A window of opportunity for someone clever with helicopter performance and computers, methinks.

Shawn said and that's the truth. Sometimes I want to be up and away as soon as possible, and sometimes I'm in no hurry. Sometimes I want to be up and away quickly, and don't have the power to do it. Every takeoff is different, and each one demands a slightly different technique. You don't learn all you need to know in the first hundred hours, or the first thousand, or the first ten thousand, but the more you do it, the more you learn.

Shawn, in the Brit Mil we have long taught a best angle of climb speed when limited on power. As you say, with a large power margin, the best angle of climb is straight up - but on Gazelle, Lynx and Wessex about 35 to 40 kts is used. Typically this would be when a cushion creep transition is necessary due to power limitations and following this there are obstacles to clear requiring a steep angle of climb.

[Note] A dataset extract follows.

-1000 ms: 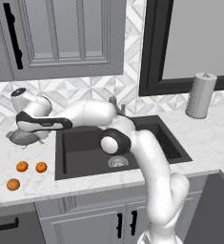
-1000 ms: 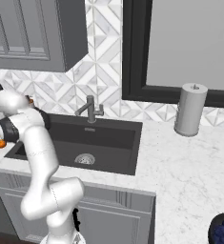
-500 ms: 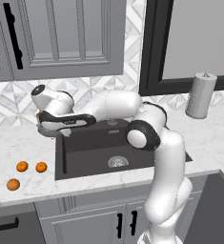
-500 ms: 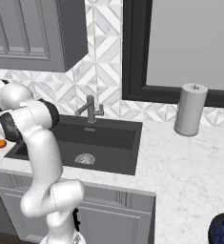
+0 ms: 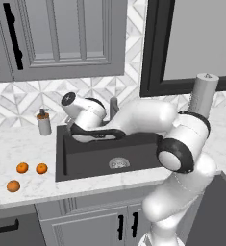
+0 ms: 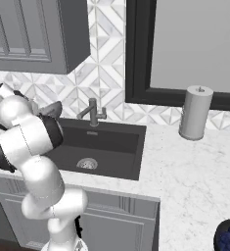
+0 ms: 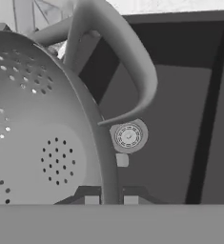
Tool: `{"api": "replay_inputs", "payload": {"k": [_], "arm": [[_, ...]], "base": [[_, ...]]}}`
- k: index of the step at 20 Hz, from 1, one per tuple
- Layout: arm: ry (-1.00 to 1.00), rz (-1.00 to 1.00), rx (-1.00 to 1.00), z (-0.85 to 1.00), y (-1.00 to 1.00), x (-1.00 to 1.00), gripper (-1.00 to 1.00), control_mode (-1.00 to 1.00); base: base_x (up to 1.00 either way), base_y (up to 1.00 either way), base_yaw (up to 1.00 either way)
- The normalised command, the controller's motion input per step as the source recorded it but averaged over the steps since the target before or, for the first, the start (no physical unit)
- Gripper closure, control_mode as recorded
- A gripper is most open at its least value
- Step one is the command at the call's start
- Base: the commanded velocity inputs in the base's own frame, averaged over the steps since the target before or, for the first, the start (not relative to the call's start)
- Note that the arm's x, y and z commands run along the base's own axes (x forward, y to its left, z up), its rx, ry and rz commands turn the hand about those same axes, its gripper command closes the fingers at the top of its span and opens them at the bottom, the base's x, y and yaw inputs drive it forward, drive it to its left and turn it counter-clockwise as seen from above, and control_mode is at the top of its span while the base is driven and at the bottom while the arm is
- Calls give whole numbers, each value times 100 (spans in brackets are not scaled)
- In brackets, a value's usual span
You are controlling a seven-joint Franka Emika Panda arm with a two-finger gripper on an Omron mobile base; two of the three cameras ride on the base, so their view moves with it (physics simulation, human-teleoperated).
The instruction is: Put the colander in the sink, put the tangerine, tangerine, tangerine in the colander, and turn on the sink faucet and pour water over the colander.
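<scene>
Colander [image 7: 42,133] is clamped at its rim by the hand [image 7: 108,199], jaws pinched narrow on the metal wall. In the hand view it hangs over the sink [image 7: 180,119], with the drain [image 7: 128,137] below and beside its edge and one loop handle [image 7: 127,62] arching out over the basin.

Risks, as judged:
- Thin rim grip: the bowl could pivot or slip if lowered fast.
- Colander looks tilted; released like this it may land on its side or roll.
- Faucet [image 6: 93,112] stands at the back rim; the arm's swing could knock it.

Three tangerines [image 5: 22,168] wait on the bench [image 5: 18,144], left of the sink, well apart from it.
</scene>
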Motion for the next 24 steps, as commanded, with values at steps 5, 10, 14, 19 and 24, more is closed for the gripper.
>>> {"api": "replay_inputs", "payload": {"k": [5,10,14,19,24], "arm": [[-20,-35,9,-21,-25,-78,100,-100],[-16,-26,11,-3,-3,-61,100,-100],[-9,-9,8,0,0,-20,100,-100],[-12,0,7,0,-1,-63,100,-100],[-26,5,8,24,-20,-100,100,-100]], "base": [[0,0,0],[0,0,0],[0,0,0],[0,0,0],[0,0,0]]}}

If you draw your power required curve and then put a limiting horizontal line representing the actual power available, then a line drawn from the vertical axis where the power limit line starts, down towards the descending part (low airspeed) part of the Power required curve (at a tangent to it) - it should indicate approximately the best airspeed for angle of climb.

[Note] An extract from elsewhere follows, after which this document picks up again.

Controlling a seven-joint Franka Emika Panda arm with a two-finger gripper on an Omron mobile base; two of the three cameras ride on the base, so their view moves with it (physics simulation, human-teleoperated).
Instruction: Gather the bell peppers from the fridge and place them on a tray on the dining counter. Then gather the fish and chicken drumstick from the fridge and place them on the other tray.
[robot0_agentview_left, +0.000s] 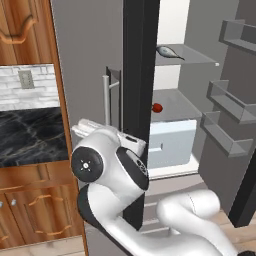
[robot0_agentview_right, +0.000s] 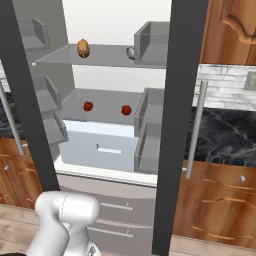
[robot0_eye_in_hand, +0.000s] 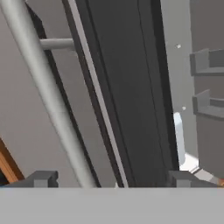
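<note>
Wide-open gripper (robot0_eye_in_hand: 109, 179) straddles the fridge door handle (robot0_eye_in_hand: 48, 100); your bell peppers (robot0_agentview_right: 126, 109) look light, smooth and slippery, so pinch each across its middle.

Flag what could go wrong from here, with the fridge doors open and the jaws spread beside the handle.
1. In the hand view the gripper sits close to the handle and door edge; pulling back carelessly could snag either.
2. The peppers lie deep on the middle shelf between door bins, so reaching in risks clipping a bin.
3. They look small and round, so they may roll when pinched.
</note>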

I don't think it is very scientific but it gives a figure that seems to work well in practise.

crab:
A useful technique, and the technical methodology is not bad, if you have the curves available. The problem is that you often don't know the power required (or available) and so, can't draw the curves and figure out the airspeed for absolute maximum climb angle at that moment. The 35-40 Knots is a compromise, and I'll be the compromise is based more on having a repeatable, reliable airspeed indication than on anything else.
The US Army did some tests years ago with a UH-1D, and they recommended 28-30 knots as the best angle of climb speed. they had used a special airspeed system to arrive at this number. The problem was that no-one could get a repeatable indication off the production system at those speeds.
I checked with my more learned FW brethern on the subject of Vx (max angle of climb airspeed), and rather than power required vs. Airspeed, it's actually based on rate of climb vs. airspeed, and you draw the line where the rate of climb starts to curl back (i.e. less rate of climb as the airspeed reduces). Haven't got that into the syllabus yet...
But, at the end of the day 35 to 40 KIAS works pretty well. It will probably put you into the HV curve, which is why it isn't an 'official' technique, as the FAA requires the climb profile in the FM to stay away from the HV curve. But if you know why you're doing it, in a Part 27 helicopter, fill your boots.